Tuesday, October 22

House Republican costs J6 Committee didn’t protect information, withheld communication with WH

The Democrat-led House committee that investigated the Jan. 6 assault on the U.S. Capitol didn’t correctly archive information, together with paperwork, video of depositions and correspondence with the Biden administration, says a Republican lawmaker probing the panel’s work.

Rep. Barry Loudermilk, chair of the GOP’s investigation into the House Jan. 6 Select Committee, wrote in a sequence of letters obtained by the Washington Times that the earlier panel didn’t comply with the regulation or House guidelines in preserving and turning over the entire knowledge and paperwork associated to the panel’s investigation by the tip of the congressional time period final December.

In a letter to Rep. Bennie Thompson, the previous chair of the Jan. 6 panel, Mr. Loudermilk mentioned that each one committee chairs have a duty to archive “noncurrent records” on the finish of a Congress.



He added that the Democrat-led panel had extra stringent necessities to show over all information to any committee designated by the speaker, which would come with the panel that Mr. Loudermilk leads.

Mr. Loudermilk mentioned that he was involved that among the information weren’t archived and that video recordings of depositions weren’t included.

“The fact that we’ve discovered a number of missing documents and videos from Rep. Bennie Thompson’s investigation into January 6 begs the question, what else is he hiding? We are going to follow the facts and leave no stone unturned,” Mr. Loudermilk, Georgia Republican, instructed The Washington Times.

The Washington Times reached out to Mr. Thompson, Mississippi Democrat, for remark.

Former President Donald Trump weighed in on Mr. Loudermilk’s costs towards Mr. Thompson on his social media platform Truth Social.

“THE JANUARY 6 UNSELECT COMMITTEE EXTINGUISHED AND DESTROYED ALL “EVIDENCE” & RECORDS,” Mr. Trump mentioned. “CRIMINALS!”

Mr. Thompson disputed Mr. Loudermilk’s letter in a correspondence with the Republican lawmaker, saying that Mr. Loudermilk’s letter had “significant factual errors.”

Mr. Thompson added that the committee labored to archive over 1 million information, and supplied over 4 terabytes of knowledge.

A footnote in Mr. Thompson’s letter mentioned that the panel “was not obligated to archive all video recordings of transcribed interviews or depositions,” and as a substitute supplied written transcripts of the depositions and interviews because the official information.
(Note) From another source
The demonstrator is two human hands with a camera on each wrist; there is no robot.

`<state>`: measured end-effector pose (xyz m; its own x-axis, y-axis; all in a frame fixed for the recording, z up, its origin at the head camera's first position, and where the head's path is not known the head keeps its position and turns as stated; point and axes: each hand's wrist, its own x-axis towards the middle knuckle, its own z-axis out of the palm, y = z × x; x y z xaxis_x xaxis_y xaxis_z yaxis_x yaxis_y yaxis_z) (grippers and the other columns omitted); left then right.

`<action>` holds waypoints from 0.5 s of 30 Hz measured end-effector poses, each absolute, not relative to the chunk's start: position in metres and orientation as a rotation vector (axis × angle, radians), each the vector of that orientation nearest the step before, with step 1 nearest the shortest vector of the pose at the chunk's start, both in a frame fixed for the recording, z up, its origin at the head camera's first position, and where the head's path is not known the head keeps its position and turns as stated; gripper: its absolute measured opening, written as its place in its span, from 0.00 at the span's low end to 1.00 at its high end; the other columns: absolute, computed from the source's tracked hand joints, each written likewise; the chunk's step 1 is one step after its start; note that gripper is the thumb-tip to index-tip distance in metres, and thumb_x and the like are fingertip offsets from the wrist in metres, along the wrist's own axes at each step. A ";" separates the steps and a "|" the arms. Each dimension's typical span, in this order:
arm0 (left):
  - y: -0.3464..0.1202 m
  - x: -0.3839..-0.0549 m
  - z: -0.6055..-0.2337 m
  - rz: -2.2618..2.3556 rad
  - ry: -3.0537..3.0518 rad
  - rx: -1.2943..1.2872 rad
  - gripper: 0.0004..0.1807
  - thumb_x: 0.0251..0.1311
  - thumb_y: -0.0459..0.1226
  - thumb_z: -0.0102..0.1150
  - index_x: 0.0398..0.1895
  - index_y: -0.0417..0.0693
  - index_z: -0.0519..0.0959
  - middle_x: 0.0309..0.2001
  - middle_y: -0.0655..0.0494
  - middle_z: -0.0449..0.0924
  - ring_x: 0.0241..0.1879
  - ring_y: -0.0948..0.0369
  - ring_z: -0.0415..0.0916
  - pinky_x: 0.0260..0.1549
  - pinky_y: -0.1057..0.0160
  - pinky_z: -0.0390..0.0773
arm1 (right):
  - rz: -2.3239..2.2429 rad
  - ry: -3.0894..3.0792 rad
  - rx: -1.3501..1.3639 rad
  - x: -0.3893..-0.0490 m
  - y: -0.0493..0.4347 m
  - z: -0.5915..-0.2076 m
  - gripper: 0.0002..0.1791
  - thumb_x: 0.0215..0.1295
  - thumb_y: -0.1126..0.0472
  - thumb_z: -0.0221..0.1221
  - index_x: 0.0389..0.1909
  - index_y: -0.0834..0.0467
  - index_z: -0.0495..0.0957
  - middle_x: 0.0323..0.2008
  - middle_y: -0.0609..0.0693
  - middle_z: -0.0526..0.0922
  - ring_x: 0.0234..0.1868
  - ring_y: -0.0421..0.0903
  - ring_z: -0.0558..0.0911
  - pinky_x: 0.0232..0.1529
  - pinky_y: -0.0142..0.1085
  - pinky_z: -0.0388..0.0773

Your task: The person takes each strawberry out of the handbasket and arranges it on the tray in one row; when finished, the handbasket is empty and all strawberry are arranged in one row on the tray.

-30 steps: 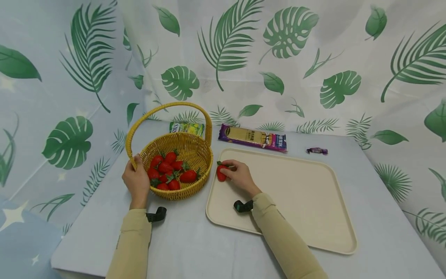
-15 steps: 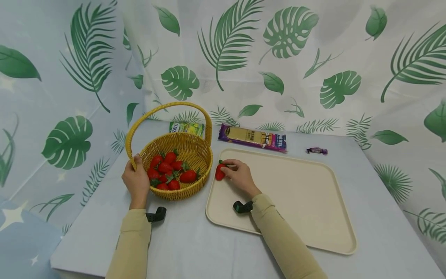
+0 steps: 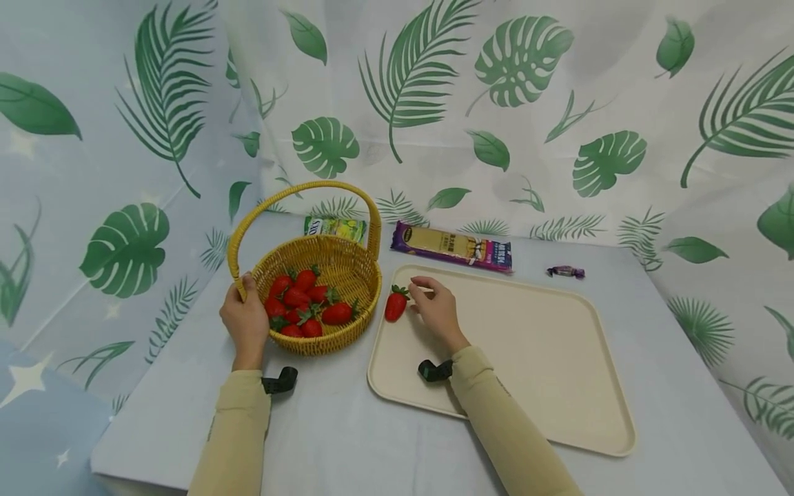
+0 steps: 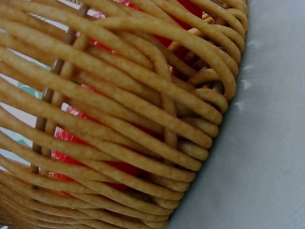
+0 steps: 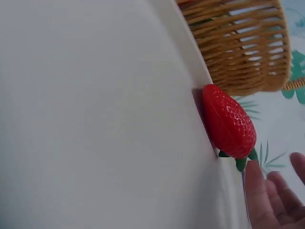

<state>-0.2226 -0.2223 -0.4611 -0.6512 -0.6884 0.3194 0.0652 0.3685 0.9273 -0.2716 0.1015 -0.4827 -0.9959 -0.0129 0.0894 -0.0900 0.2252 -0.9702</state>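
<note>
My left hand point(image 3: 246, 324) grips the yellow wicker basket point(image 3: 347, 337) where its tall handle joins the left rim. Several red strawberries point(image 3: 337, 314) with green leaves lie inside the basket. One strawberry point(image 3: 395, 304) rests on the beige tray point(image 3: 521, 358) by its left edge. Just right of that strawberry is my right hand point(image 3: 439, 312), thumb and fingers apart and holding nothing. In the right wrist view the fingertips point(image 5: 255, 179) sit close to the leaves of the strawberry point(image 5: 228, 121). The left wrist view shows only the basket's woven side point(image 4: 109, 95) with red showing through.
A purple noodle-like packet point(image 3: 451, 246) lies behind the tray. Right of it is a small purple wrapped candy point(image 3: 566, 271). A green and yellow packet point(image 3: 335, 229) is partly hidden behind the basket. Leaf-printed cloth hangs around the back and sides.
My right hand has let go of the strawberry and drawn back a little to the right. The strawberry stays on the tray. My left hand keeps its grip on the basket.
</note>
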 end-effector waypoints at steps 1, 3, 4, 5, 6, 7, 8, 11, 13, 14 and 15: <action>-0.222 -0.223 -0.461 -1.341 -1.918 0.540 0.30 0.71 0.54 0.47 0.37 0.33 0.80 0.17 0.55 0.58 0.20 0.57 0.53 0.26 0.59 0.54 | 1.914 -2.388 0.118 -0.270 0.099 -0.478 0.21 0.70 0.53 0.59 0.56 0.62 0.78 0.52 0.58 0.82 0.45 0.60 0.83 0.42 0.48 0.81; -0.223 -0.223 -0.461 -1.333 -1.917 0.545 0.30 0.71 0.54 0.47 0.38 0.33 0.80 0.17 0.54 0.59 0.21 0.56 0.54 0.27 0.59 0.54 | 1.894 -2.351 0.183 -0.269 0.094 -0.469 0.19 0.71 0.56 0.59 0.55 0.63 0.79 0.50 0.60 0.82 0.43 0.61 0.83 0.43 0.52 0.80; -0.223 -0.224 -0.461 -1.332 -1.918 0.543 0.30 0.71 0.55 0.47 0.38 0.33 0.80 0.18 0.53 0.59 0.21 0.56 0.55 0.27 0.58 0.55 | 1.873 -2.334 0.225 -0.268 0.090 -0.463 0.17 0.70 0.57 0.59 0.53 0.63 0.80 0.49 0.60 0.83 0.43 0.61 0.83 0.43 0.52 0.80; -0.223 -0.224 -0.461 -1.334 -1.916 0.543 0.30 0.71 0.54 0.47 0.39 0.33 0.80 0.18 0.52 0.60 0.22 0.55 0.56 0.28 0.58 0.55 | 1.859 -2.315 0.276 -0.268 0.085 -0.457 0.15 0.70 0.59 0.59 0.52 0.64 0.80 0.48 0.61 0.83 0.42 0.60 0.83 0.43 0.51 0.80; -0.223 -0.225 -0.461 -1.338 -1.917 0.539 0.30 0.71 0.54 0.47 0.40 0.33 0.81 0.19 0.50 0.62 0.22 0.55 0.56 0.28 0.58 0.56 | 1.837 -2.304 0.332 -0.267 0.080 -0.451 0.14 0.70 0.61 0.59 0.51 0.65 0.81 0.47 0.61 0.83 0.42 0.60 0.83 0.43 0.50 0.80; -0.223 -0.225 -0.461 -1.341 -1.917 0.538 0.29 0.71 0.54 0.48 0.42 0.34 0.81 0.20 0.49 0.65 0.23 0.55 0.58 0.29 0.59 0.57 | 1.822 -2.299 0.385 -0.267 0.074 -0.444 0.13 0.69 0.62 0.59 0.50 0.64 0.81 0.46 0.60 0.84 0.41 0.58 0.83 0.42 0.47 0.81; -0.223 -0.226 -0.461 -1.346 -1.916 0.535 0.29 0.71 0.54 0.48 0.45 0.35 0.82 0.22 0.48 0.68 0.24 0.55 0.59 0.30 0.59 0.57 | 1.803 -2.305 0.439 -0.267 0.068 -0.438 0.12 0.69 0.64 0.59 0.49 0.64 0.82 0.45 0.59 0.84 0.40 0.56 0.83 0.42 0.44 0.81; -0.224 -0.226 -0.462 -1.360 -1.911 0.534 0.28 0.71 0.54 0.48 0.46 0.36 0.82 0.25 0.46 0.71 0.26 0.55 0.60 0.31 0.59 0.58 | 1.753 -2.377 0.610 -0.266 0.049 -0.422 0.10 0.68 0.64 0.61 0.47 0.62 0.83 0.43 0.55 0.85 0.40 0.49 0.83 0.42 0.37 0.80; -0.224 -0.226 -0.463 -1.360 -1.908 0.536 0.29 0.71 0.54 0.48 0.43 0.35 0.82 0.24 0.47 0.70 0.26 0.55 0.60 0.31 0.59 0.58 | 1.715 -2.471 0.720 -0.266 0.036 -0.416 0.09 0.67 0.63 0.61 0.47 0.59 0.83 0.43 0.52 0.85 0.42 0.45 0.83 0.43 0.36 0.79; -0.224 -0.225 -0.464 -1.358 -1.908 0.539 0.29 0.71 0.55 0.48 0.41 0.35 0.81 0.23 0.48 0.68 0.25 0.55 0.60 0.30 0.59 0.58 | 1.682 -2.524 0.773 -0.267 0.031 -0.416 0.10 0.67 0.62 0.61 0.47 0.58 0.83 0.43 0.51 0.85 0.42 0.45 0.82 0.43 0.35 0.79; -0.224 -0.225 -0.464 -1.358 -1.907 0.539 0.29 0.71 0.55 0.47 0.37 0.35 0.80 0.21 0.49 0.65 0.24 0.55 0.59 0.29 0.59 0.58 | 1.657 -2.580 0.815 -0.267 0.025 -0.415 0.10 0.67 0.62 0.61 0.47 0.57 0.83 0.43 0.50 0.85 0.42 0.44 0.82 0.44 0.35 0.78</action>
<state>-0.2249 -0.2242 -0.4644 -0.6517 -0.6904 0.3140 0.0711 0.3566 0.9315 -0.2674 0.0253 -0.4152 -0.8676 -0.4341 0.2425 -0.4011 0.3226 -0.8574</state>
Mr. Loudermilk additionally took problem with a pair of letters Mr. Thompson despatched to White House Special Counsel Richard Stauber that mentioned an settlement between Mr. Thompson’s panel and the White House to interview personnel whose names have been later redacted, and to then give the transcripts of these interviews to an unknown individual.

Mr. Loudermilk addressed one other letter from Mr. Thompson to Department of Homeland Security General Counsel Jonathan Myer, through which the Democratic lawmaker mentioned that the panel would withhold parts of transcripts of interviews with members of the Secret Service that exposed personal particulars of the witnesses. Those transcripts have been despatched to the DHS for evaluate.
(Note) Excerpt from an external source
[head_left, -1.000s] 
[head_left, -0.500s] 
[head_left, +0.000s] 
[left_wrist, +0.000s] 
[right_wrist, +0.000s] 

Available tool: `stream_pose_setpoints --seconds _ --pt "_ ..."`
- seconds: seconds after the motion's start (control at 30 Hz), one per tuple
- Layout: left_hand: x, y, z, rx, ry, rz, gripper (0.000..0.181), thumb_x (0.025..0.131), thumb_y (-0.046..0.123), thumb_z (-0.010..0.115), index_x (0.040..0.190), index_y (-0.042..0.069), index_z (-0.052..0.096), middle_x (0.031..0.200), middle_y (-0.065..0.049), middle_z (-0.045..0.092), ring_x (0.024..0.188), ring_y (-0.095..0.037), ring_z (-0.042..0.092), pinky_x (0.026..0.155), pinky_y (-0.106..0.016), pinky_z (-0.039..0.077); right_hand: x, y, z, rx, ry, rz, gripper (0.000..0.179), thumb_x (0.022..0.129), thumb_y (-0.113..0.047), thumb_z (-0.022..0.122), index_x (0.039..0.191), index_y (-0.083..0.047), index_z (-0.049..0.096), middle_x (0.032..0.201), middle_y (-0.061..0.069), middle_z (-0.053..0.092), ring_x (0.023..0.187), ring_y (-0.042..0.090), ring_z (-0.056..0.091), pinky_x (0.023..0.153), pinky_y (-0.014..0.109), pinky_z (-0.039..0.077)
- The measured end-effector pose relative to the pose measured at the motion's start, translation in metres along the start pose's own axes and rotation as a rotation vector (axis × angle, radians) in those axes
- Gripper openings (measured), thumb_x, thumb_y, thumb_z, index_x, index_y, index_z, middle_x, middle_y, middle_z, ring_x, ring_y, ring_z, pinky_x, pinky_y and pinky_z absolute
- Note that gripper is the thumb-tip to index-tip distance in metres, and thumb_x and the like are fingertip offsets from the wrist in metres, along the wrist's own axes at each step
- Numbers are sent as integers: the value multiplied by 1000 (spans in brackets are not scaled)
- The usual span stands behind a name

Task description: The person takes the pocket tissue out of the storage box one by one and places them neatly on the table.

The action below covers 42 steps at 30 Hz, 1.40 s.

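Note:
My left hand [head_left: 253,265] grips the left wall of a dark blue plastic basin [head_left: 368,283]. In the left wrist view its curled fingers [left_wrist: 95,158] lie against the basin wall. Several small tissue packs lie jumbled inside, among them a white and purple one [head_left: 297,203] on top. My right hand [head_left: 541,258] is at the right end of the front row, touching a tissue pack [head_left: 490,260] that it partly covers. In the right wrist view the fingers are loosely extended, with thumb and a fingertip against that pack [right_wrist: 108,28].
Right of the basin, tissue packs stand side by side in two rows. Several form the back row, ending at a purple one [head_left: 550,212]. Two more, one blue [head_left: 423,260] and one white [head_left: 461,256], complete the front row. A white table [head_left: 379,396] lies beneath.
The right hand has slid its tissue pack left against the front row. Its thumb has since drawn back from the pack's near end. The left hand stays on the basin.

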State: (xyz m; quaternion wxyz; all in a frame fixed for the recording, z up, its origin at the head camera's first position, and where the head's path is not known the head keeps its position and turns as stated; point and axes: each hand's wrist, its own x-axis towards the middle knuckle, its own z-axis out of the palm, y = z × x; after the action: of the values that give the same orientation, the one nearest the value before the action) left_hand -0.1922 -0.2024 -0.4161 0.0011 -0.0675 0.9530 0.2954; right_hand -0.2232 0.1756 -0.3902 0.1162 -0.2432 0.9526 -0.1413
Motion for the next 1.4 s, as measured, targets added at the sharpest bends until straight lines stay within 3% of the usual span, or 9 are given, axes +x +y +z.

“No version of the letter to Mr. Sauber — either redacted or unredacted — or the letter to the DHS General Counsel was archived by the Select Committee or provided to this Committee,” Mr. Loudermilk mentioned in his letter. “Additionally, there is no explanation of what transcripts these letters are referring to or why you — in coordination with then-Speaker Pelosi — did not immediately archive the records with the Clerk.”

Mr. Thompson mentioned that the panel wrote to the White House and DHS to get “assistance and guidance” on easy methods to correctly archive the transcripts to guard “witnesses’ safety, national security, and to safeguard law enforcement operations.”

The White House was nonetheless reviewing the fabric when the committee dissolved on the finish of final 12 months, Mr. Thompson mentioned, which meant that the panel didn’t “have the opportunity to properly archive that material with the rest of its records.”

The GOP lawmaker additionally charged the panel with not offering proof that it investigated safety failures on Jan. 6.

Mr. Loudermilk instructed Fox News, which first reported on the letters, that when his workers started parsing via paperwork from the panel, they may not discover “anything much at all” from Blue Team, a bunch of lawmakers on the panel tasked with investigating safety points on the Capitol on the day of the assaults.

“We’ve got lots of depositions, we’ve got lots of subpoenas, we’ve got video and other documents provided through subpoenas by individuals,” Mr. Loudermilk instructed Fox News. “But we’re not seeing anything from the Blue Team as far as reports on the investigation they did looking into the actual breach itself.”